ACTIVITY -> Repeat only the lines below from the one containing "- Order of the" through the one containing "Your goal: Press", inclusive, exactly as written.

DATA ->

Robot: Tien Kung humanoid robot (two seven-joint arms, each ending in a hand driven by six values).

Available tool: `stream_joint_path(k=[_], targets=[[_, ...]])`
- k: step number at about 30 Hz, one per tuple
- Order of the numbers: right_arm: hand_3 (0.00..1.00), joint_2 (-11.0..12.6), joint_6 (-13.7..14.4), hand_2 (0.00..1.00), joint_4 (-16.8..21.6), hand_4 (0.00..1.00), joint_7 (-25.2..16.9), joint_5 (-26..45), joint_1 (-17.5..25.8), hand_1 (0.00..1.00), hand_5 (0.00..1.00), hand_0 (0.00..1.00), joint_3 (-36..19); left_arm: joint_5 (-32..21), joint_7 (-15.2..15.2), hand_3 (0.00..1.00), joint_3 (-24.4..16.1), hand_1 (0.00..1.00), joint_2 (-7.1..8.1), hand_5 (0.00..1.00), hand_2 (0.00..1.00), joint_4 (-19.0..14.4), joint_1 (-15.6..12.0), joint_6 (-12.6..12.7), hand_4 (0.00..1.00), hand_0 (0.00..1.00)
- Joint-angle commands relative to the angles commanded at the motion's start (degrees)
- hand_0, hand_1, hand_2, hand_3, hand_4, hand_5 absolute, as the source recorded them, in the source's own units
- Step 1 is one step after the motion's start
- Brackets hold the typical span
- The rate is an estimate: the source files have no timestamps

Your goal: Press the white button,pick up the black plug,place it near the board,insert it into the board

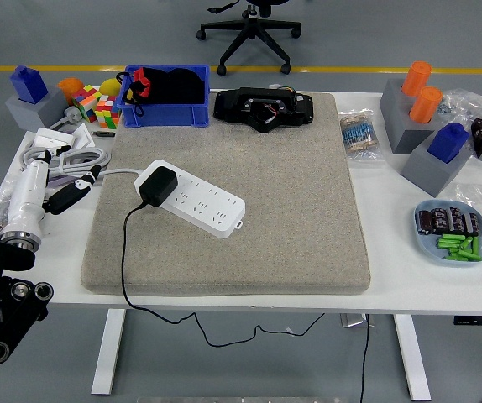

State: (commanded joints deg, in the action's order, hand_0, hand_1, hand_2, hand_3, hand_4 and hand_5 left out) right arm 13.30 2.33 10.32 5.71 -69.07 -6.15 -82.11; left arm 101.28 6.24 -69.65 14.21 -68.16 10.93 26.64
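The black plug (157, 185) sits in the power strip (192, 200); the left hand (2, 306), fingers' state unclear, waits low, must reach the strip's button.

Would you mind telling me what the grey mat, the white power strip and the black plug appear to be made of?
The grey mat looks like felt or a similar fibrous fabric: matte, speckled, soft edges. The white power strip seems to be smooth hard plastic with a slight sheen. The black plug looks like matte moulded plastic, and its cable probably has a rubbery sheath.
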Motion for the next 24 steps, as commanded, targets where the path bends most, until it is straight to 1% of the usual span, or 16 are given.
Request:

SOLUTION FOR THIS PROBLEM ->
- Order of the numbers: right_arm: hand_3 (0.00..1.00), joint_2 (-11.0..12.6), joint_6 (-13.7..14.4), hand_2 (0.00..1.00), joint_4 (-16.8..21.6), hand_4 (0.00..1.00), joint_7 (-25.2..16.9), joint_5 (-26..45), joint_1 (-17.5..25.8), hand_1 (0.00..1.00), hand_5 (0.00..1.00), hand_0 (0.00..1.00), joint_3 (-36..19); left_arm: joint_5 (-32..21), joint_7 (-15.2..15.2), hand_3 (0.00..1.00), joint_3 (-24.4..16.1), hand_1 (0.00..1.00), joint_2 (-7.1..8.1), hand_5 (0.00..1.00), hand_2 (0.00..1.00), joint_4 (-19.0..14.4), joint_1 (-15.6..12.0), joint_6 (-12.6..12.7), hand_4 (0.00..1.00), hand_0 (0.00..1.00)
- Joint-angle commands relative to the angles commanded at the motion's start (degrees)
- hand_0, hand_1, hand_2, hand_3, hand_4, hand_5 absolute, as the source recorded them, in the source's own units
- Step 1 is one step after the motion's start
- Brackets hold the typical span
- The rate is an estimate: the source files have no timestamps

Your goal: Press the white button,pick up the black plug,place it near the board,insert it into the board

There is nothing more to add to this answer.